PALANGKA RAYA – Tekanan fiskal akibat pemangkasan dana transfer ke daerah (TKD) membuat Pemerintah Provinsi Kalimantan Tengah (Kalteng) harus berpikir ulang dalam mengatur belanja tahun depan. Alih-alih menaikkan pajak, Gubernur Agustiar Sabran memilih jalan efisiensi.
“Kenapa kami nggak seperti daerah lain (menaikkan pajak)? Karena kami menganggap keadaan ini mau apalagi. Kalau saya panik, tentunya nanti masyarakat saya panik juga ujungnya,” kata Agustiar, belum lama ini.
Pemangkasan TKD oleh pemerintah pusat sempat membuat daerah bereaksi. Namun Agustiar memilih menatapnya dengan tenang.
“Kami protes (pemotongan TKD), tapi saya lihat ada dasarnya juga. Kami mengambil hikmahnya,” ujarnya.
Hikmah itu diwujudkan dalam kebijakan penghematan di hampir seluruh pos belanja. Tak ada lagi kegiatan di hotel, perjalanan dinas dipangkas, hingga pengurangan belanja alat tulis kantor dan konsumsi rapat.
“Yang dulu istilahnya makan (besar), sekarang snack ringan aja lagi, kan gitu kira-kira mensiasatinya,” kata Agustiar.
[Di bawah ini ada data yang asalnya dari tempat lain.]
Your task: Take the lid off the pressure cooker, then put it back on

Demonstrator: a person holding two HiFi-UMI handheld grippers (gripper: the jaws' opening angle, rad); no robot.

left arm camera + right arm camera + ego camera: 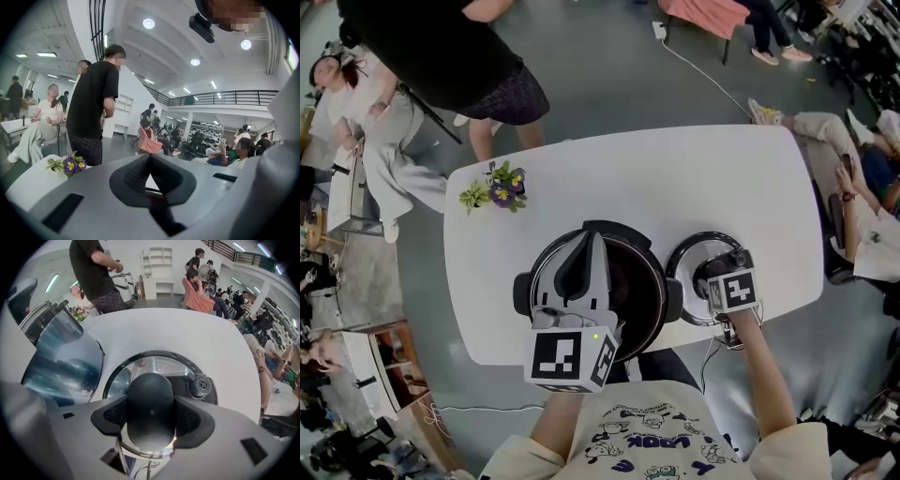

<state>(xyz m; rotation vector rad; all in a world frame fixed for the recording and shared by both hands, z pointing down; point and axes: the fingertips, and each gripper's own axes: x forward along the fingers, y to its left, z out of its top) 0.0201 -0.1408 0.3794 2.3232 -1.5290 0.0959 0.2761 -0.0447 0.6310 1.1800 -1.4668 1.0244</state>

Namun, efisiensi bukan satu-satunya jurus. Pemerintah daerah juga bersiap memperkuat pendapatan asli daerah (PAD). Pada 21 Oktober mendatang, Agustiar akan memanggil para pengusaha dari sektor perkebunan, pertambangan, dan perhutanan. Tujuannya jelas, menagih komitmen mereka terhadap kewajiban daerah.
“Memang untuk meningkatkan pendapatan daerah, mereka yang sayang Kalteng harus membayar kewajibannya,” ujarnya.
Di tengah tekanan anggaran, Gubernur Agustiar memilih meredam kepanikan dengan disiplin fiskal. Ia menolak menambah beban rakyat lewat pajak baru, dan sebaliknya, menuntut tanggung jawab dari mereka yang menikmati hasil bumi Kalteng.